I have seen successful people cut off the lazy who say "you have money, I don't, I don't want to follow your example, bail me out".
Great answer, THIS is the answer I have been looking for. Exactly, many unsuccessful people want the highly successful to financially support them & give them a BETTER lifestyle. I have seen this firsthand. THANK YOU.
"The Millionaire Next Door" talks about it as economic outpatient care, people who expect or demand financial assistance and become dependent on it.
Who is the "millionaire next door" you are referring to tamara?
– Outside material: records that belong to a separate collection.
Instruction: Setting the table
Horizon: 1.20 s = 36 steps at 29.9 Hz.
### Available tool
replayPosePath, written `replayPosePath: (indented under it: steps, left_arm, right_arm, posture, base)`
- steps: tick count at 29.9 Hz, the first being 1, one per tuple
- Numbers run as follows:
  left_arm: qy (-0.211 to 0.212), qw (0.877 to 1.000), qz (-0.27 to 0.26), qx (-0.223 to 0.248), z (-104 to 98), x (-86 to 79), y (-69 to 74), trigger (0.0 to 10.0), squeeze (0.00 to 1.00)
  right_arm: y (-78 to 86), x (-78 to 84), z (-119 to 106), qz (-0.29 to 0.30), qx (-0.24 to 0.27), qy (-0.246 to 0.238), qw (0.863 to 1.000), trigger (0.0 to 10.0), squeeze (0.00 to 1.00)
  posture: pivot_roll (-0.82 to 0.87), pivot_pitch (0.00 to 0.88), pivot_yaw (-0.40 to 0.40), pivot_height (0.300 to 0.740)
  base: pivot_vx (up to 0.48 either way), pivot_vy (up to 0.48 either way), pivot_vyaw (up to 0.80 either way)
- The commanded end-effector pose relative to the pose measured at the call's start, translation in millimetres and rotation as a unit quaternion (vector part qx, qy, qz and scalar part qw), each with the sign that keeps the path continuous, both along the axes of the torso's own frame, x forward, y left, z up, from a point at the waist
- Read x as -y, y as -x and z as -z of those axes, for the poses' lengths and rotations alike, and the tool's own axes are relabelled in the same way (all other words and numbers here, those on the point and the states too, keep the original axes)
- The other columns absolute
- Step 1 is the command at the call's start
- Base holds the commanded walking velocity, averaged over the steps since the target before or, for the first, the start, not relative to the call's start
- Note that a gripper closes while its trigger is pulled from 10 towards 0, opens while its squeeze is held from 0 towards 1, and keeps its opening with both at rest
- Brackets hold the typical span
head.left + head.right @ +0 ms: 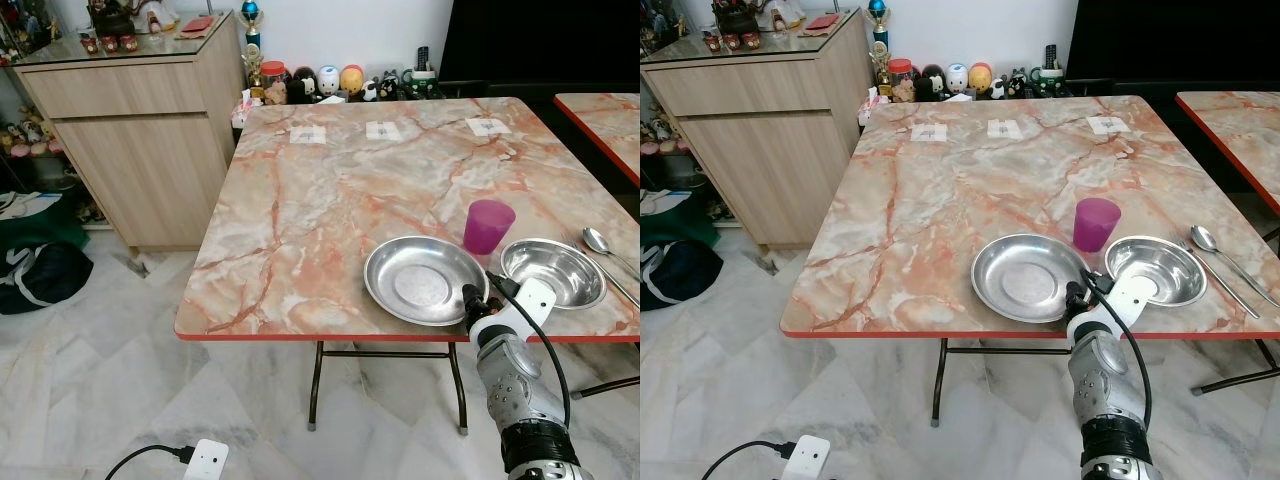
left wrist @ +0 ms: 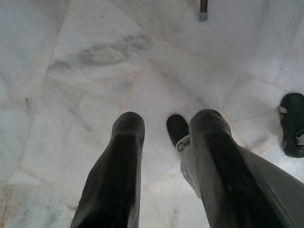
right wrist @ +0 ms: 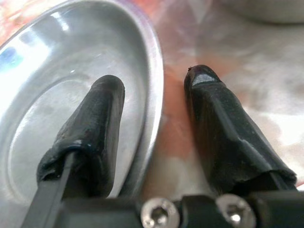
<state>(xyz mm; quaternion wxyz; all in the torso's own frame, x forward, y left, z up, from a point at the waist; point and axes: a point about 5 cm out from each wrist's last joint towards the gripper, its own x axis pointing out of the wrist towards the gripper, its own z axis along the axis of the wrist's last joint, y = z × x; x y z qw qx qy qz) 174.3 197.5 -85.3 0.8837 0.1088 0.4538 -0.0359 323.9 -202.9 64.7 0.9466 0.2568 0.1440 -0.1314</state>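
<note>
While straddling the plate (image 3: 71, 118) rim (near table (image 1: 300, 200) edge), right end effector (image 3: 154, 90) gapes, gripping nothing.

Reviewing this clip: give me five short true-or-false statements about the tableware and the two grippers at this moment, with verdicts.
1. The right gripper straddles the rim of the steel plate, one finger over it, one outside. True.
2. The purple cup lies tipped on its side. False: it stands upright behind the plate.
3. A steel bowl sits to the right of the plate. True.
4. The spoon rests inside the bowl. False: it lies on the table, right of the bowl.
5. The left gripper holds a cup. False: it hangs open above the floor.
</note>
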Motion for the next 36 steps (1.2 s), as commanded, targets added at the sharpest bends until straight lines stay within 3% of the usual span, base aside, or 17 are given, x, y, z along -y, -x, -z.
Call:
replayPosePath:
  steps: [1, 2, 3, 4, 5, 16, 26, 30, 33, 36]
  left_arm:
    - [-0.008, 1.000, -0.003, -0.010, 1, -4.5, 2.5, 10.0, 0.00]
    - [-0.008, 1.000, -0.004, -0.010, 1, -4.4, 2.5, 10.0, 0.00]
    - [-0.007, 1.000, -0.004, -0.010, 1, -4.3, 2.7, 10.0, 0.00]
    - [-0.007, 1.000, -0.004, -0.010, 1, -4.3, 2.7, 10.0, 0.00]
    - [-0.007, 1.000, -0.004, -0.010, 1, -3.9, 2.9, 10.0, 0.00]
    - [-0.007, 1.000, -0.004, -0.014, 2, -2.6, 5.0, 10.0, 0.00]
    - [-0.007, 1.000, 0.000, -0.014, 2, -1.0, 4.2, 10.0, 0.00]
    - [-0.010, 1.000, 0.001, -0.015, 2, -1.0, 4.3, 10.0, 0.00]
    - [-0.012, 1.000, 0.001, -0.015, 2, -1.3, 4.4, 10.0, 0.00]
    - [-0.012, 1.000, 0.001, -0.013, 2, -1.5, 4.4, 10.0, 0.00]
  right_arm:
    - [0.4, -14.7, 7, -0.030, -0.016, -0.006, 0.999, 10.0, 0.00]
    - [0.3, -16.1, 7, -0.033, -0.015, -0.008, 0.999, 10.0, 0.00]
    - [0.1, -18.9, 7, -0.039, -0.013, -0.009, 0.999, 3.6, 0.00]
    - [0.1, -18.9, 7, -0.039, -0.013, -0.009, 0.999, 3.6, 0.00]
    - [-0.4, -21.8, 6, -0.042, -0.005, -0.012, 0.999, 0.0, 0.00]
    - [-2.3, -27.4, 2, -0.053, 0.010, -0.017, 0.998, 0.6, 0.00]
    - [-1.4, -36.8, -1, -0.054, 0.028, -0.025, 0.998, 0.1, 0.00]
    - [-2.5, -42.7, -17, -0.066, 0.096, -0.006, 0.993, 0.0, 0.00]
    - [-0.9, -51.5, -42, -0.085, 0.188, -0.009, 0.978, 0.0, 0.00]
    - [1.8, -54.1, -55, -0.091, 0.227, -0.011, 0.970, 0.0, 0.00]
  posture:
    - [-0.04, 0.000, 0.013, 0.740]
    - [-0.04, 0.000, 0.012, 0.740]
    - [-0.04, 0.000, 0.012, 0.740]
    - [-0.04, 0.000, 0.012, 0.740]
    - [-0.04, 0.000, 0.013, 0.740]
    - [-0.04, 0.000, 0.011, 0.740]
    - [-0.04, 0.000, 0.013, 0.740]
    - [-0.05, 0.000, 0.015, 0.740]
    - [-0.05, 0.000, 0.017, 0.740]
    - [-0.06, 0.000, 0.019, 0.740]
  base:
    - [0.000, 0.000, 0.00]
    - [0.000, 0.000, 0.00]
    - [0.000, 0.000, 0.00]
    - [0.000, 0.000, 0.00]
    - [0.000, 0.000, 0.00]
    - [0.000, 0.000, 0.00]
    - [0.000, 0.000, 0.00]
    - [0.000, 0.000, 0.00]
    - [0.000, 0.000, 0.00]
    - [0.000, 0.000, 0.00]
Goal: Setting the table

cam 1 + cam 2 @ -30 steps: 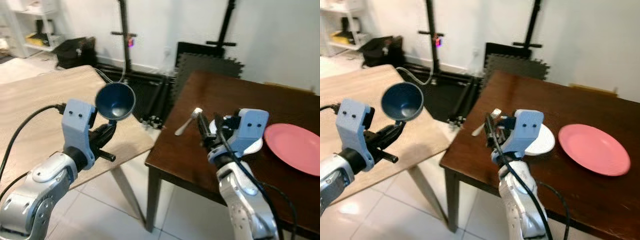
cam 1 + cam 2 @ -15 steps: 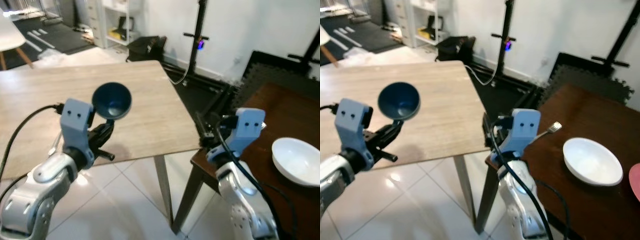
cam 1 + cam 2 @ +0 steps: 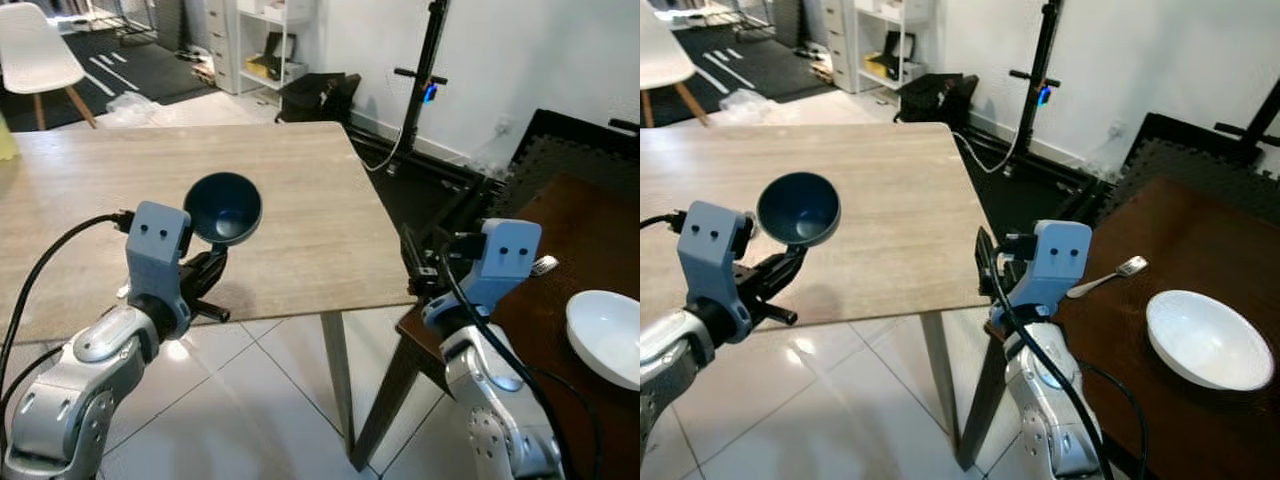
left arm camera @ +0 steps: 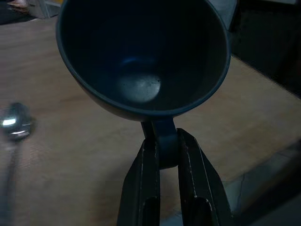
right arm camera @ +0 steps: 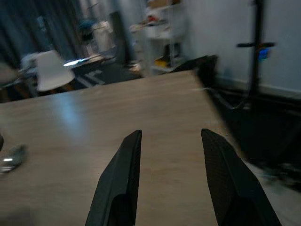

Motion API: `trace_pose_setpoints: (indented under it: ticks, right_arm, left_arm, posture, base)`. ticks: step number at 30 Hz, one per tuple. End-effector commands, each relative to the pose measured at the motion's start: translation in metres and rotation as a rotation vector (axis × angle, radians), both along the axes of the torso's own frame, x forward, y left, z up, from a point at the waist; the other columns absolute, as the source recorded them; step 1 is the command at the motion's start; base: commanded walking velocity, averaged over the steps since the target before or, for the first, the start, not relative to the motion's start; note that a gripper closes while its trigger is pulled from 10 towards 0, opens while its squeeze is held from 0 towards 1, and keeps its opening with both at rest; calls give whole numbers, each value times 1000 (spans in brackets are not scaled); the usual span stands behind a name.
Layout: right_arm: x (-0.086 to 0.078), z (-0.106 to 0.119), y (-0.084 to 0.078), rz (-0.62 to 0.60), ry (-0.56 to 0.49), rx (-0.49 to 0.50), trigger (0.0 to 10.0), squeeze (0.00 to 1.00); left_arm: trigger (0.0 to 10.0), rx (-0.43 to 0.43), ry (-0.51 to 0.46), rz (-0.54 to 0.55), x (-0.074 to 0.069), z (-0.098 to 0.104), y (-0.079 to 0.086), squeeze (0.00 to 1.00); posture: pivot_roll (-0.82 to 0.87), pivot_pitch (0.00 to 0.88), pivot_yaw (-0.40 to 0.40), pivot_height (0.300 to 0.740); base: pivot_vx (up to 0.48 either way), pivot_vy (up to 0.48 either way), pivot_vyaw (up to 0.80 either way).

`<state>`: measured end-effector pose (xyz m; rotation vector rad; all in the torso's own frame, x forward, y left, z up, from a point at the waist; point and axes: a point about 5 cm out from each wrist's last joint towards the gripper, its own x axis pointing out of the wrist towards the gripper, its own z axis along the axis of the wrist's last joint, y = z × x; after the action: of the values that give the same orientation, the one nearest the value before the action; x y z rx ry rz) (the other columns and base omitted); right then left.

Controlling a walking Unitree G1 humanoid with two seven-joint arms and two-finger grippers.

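Dark blue cup [image 3: 224, 207] held by handle, tilted (opening toward camera), above light wooden table [image 3: 300, 210].

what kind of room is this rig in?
Probably a home dining area doubling as a workspace. A light wood table stands beside a dark wood table holding a white bowl and fork. A white chair, shelving and black stands line the background.

A pale wooden surface [image 3: 250, 200] is carrying a spoon [image 4: 11, 123]; beside it a dark brown surface [image 3: 1200, 230] is holding a white bowl [image 3: 1208, 338] and a fork [image 3: 1108, 277].
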<state>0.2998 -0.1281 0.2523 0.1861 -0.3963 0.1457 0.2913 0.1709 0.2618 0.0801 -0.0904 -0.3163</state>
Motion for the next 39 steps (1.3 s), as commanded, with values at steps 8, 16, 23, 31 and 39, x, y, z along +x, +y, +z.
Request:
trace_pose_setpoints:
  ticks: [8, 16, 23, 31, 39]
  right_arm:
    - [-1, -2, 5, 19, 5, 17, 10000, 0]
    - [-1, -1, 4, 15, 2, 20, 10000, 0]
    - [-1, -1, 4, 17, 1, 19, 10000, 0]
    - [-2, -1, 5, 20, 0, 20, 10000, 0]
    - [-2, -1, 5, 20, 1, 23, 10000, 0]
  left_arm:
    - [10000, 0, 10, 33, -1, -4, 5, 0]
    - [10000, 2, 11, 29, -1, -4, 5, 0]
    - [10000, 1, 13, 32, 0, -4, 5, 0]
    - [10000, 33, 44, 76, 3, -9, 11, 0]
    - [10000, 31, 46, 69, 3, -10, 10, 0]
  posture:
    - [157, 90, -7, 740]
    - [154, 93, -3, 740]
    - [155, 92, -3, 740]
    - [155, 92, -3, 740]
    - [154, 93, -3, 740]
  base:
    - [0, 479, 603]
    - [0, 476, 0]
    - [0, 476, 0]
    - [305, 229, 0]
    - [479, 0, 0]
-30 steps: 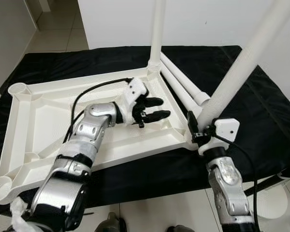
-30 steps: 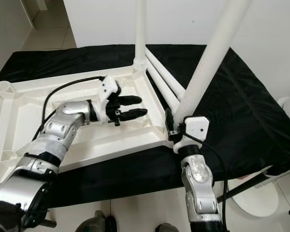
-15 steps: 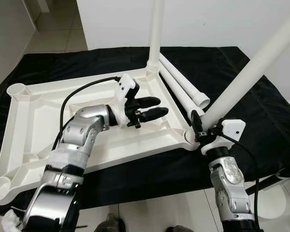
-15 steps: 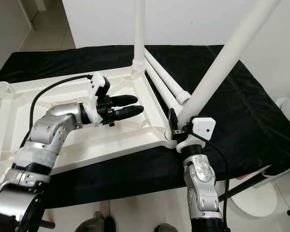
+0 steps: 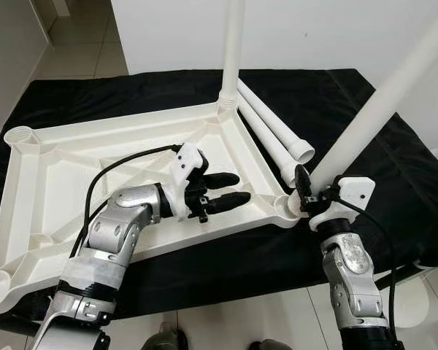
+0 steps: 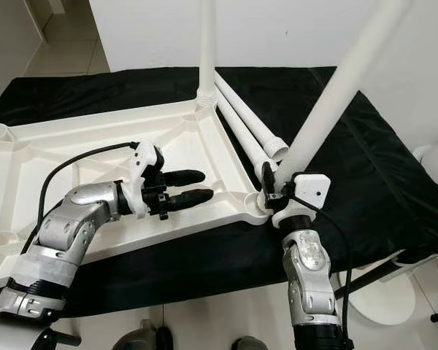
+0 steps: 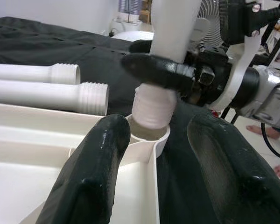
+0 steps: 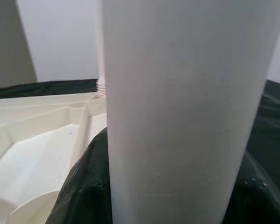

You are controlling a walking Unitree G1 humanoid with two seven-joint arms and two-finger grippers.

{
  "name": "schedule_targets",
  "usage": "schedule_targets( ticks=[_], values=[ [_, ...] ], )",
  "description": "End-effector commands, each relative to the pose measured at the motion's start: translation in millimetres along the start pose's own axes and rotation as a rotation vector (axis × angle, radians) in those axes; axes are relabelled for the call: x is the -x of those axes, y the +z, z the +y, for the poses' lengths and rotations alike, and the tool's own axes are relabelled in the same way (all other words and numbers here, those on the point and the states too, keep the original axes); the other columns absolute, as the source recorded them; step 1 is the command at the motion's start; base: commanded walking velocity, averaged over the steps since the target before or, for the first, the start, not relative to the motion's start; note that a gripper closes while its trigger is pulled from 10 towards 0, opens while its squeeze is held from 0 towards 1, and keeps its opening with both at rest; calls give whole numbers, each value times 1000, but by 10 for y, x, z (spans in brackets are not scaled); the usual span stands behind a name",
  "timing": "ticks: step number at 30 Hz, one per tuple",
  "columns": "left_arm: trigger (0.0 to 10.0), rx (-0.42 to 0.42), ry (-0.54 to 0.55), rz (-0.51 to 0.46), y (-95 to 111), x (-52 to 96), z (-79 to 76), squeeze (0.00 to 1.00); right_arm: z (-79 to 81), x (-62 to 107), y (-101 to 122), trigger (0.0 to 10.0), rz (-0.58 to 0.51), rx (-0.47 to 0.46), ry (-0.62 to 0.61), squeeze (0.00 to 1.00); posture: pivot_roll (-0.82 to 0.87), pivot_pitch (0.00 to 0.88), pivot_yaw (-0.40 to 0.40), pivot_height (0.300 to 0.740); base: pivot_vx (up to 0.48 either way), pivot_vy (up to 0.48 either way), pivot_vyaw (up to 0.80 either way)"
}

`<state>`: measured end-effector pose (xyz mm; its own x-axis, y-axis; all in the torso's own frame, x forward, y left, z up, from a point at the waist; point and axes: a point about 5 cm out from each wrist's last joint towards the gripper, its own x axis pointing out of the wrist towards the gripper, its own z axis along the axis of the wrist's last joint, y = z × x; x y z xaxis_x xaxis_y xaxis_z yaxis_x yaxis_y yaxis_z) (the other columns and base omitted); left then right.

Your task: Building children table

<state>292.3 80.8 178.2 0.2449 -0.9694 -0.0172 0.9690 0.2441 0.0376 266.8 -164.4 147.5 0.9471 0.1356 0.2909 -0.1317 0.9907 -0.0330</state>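
On the black-covered desk (image 5: 73, 102) the white table top (image 5: 73, 168) lies upside down, one leg (image 5: 232, 51) already standing upright in its far corner socket. We note the main change at the near right corner: against the picture a second ago, the held leg (image 5: 379, 109) now leans further outward and its threaded end sits at the mouth of the corner socket (image 5: 286, 206), a fact the left wrist view confirms, where the thread rests in the socket (image 7: 149, 133) without being sunk to its shoulder. Our right tool (image 5: 306, 198) is pinching that leg just above the thread. Our left tool (image 5: 230, 191), fingers spread and carrying nothing, has dropped from the middle of the underside to a point near the same socket, aimed at it. Two spare legs (image 5: 274, 131) lie side by side on the cloth, just beside the top's right edge.

We judge the leg engaged but tilted; it wants righting before turning, or the thread may cross. Two corner sockets on the left remain unfilled.
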Motion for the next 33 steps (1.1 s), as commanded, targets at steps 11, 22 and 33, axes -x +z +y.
schedule_targets(
  ticks=[11,22,33],
  values=[
    [10000,-69,-74,57,-32,4,-113,0,106,64,-138,10000,42,67,84,0,-2,24,7,740,0,0,0],
    [10000,-89,-82,79,-49,13,-97,0,133,238,-376,10000,95,91,121,0,8,11,4,740,0,0,0],
    [10000,-95,-74,78,-32,0,-78,0,64,156,-418,10000,143,-21,35,0,9,10,11,740,0,0,0]
  ],
)
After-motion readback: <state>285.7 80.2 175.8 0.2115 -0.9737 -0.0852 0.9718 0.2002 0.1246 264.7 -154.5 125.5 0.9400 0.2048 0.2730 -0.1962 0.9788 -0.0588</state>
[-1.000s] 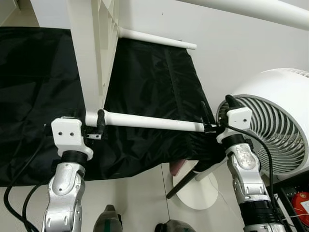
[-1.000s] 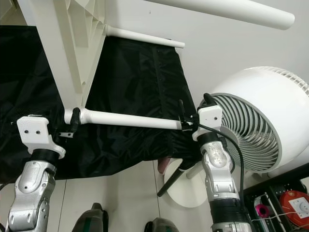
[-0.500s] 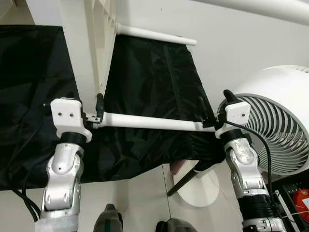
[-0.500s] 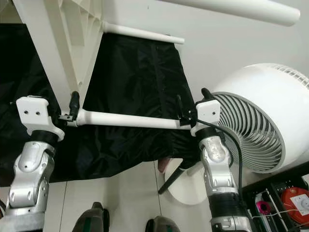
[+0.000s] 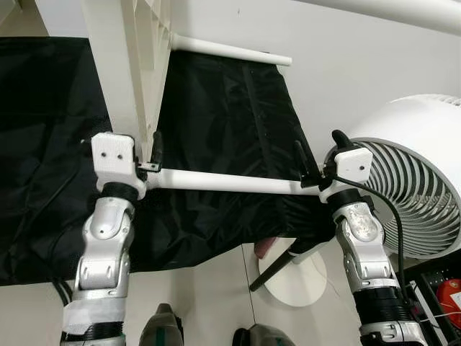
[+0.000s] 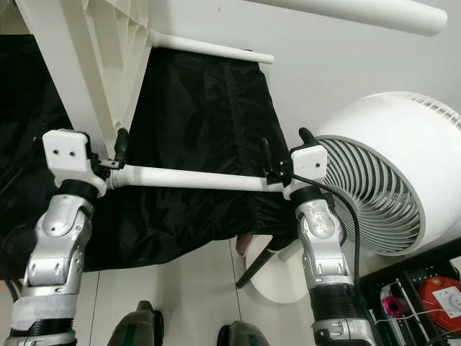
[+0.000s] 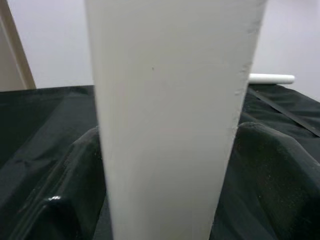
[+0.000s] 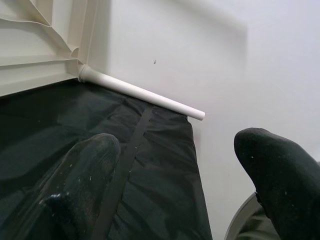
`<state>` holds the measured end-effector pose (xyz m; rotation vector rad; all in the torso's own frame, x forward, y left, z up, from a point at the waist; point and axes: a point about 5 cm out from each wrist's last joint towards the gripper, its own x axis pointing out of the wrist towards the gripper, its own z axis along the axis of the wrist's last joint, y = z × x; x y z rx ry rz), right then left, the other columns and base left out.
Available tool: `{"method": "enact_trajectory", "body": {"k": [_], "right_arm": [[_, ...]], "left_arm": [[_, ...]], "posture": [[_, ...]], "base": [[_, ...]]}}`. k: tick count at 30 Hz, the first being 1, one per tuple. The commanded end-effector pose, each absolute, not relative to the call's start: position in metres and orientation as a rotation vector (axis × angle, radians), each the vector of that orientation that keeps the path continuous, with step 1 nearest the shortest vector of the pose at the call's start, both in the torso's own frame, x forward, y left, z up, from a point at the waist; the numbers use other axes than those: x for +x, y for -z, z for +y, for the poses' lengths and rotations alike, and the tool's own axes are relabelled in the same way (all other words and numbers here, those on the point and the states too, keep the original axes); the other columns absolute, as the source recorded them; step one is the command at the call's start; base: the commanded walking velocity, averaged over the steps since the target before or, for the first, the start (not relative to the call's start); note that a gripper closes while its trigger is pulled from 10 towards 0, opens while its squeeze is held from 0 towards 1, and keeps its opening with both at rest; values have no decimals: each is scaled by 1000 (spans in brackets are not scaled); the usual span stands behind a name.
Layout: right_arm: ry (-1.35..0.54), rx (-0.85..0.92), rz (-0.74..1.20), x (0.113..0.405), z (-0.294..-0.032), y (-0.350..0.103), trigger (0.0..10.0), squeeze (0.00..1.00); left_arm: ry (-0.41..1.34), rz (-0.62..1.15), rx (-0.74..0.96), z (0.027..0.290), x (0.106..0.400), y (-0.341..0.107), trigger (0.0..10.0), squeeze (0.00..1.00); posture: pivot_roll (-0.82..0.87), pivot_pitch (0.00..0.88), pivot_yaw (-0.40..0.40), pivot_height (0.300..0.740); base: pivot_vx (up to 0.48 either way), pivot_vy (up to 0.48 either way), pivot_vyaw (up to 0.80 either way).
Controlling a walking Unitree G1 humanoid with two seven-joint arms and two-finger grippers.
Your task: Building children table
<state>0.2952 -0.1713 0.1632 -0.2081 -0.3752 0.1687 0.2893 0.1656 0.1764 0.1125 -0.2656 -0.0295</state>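
A: Nearest, where does the table leg [image 5: 230,182] sit?
B: It lies level between the two arms. The left gripper [image 5: 151,155] is clamped on the end that meets the white table frame [image 5: 130,79]; the right gripper [image 5: 311,175] has the free end between its fingers, though I cannot tell whether they press on it.
A: And behind?
B: A black cloth [image 5: 223,122] is spread beneath, a white fan [image 5: 414,187] stands to the right on the pale floor [image 5: 209,288], and another leg [image 5: 230,52] juts from the frame along the white wall [image 5: 346,79].
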Motion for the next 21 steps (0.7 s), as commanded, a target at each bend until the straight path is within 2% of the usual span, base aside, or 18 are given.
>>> {"method": "enact_trajectory", "body": {"k": [1,11,21], "right_arm": [[-167,-206,-376,295,-171,-165,10000,0],[-168,-204,-379,295,-169,-166,10000,0],[-165,-189,-382,296,-165,-166,10000,0]], "left_arm": [[-17,-207,130,162,294,-166,10000,0],[-56,-140,164,162,303,-157,10000,0],[-259,-90,170,175,319,-155,10000,0]], "posture": [[51,83,-73,740],[43,83,-68,740],[48,71,-60,740]], "base": [[0,0,0],[0,0,0],[0,0,0]]}}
When you have money, you get a lot of "friends," many of whom are insincere and want whatever they can get from you. I personally believe that if you are very rich, it's okay to help out your parents and immediate family, flaws and all, simply because you are a family. But beyond that you must be wary. Money isn't everything, it can also be a curse. Consider Doris Duke, everyone who became close to her used her for her money. A lot of celebrities end up getting older and older, and changing wives to younger and younger versions. They actually believe in their own myths. But these young women use them for their money, and they don't take care of them in the way that old people need to be cared for, because they don't really love them. That's where a lot of old men fall short. They think they are in control, then when they are old and sick, they realize their mistakes. Real love is more important and valuable than money, and if you do have money, no matter if someone in your family never worked, they are family and it's okay to be kind to them. Because if you are kind, you will receive kindness. So much better than money.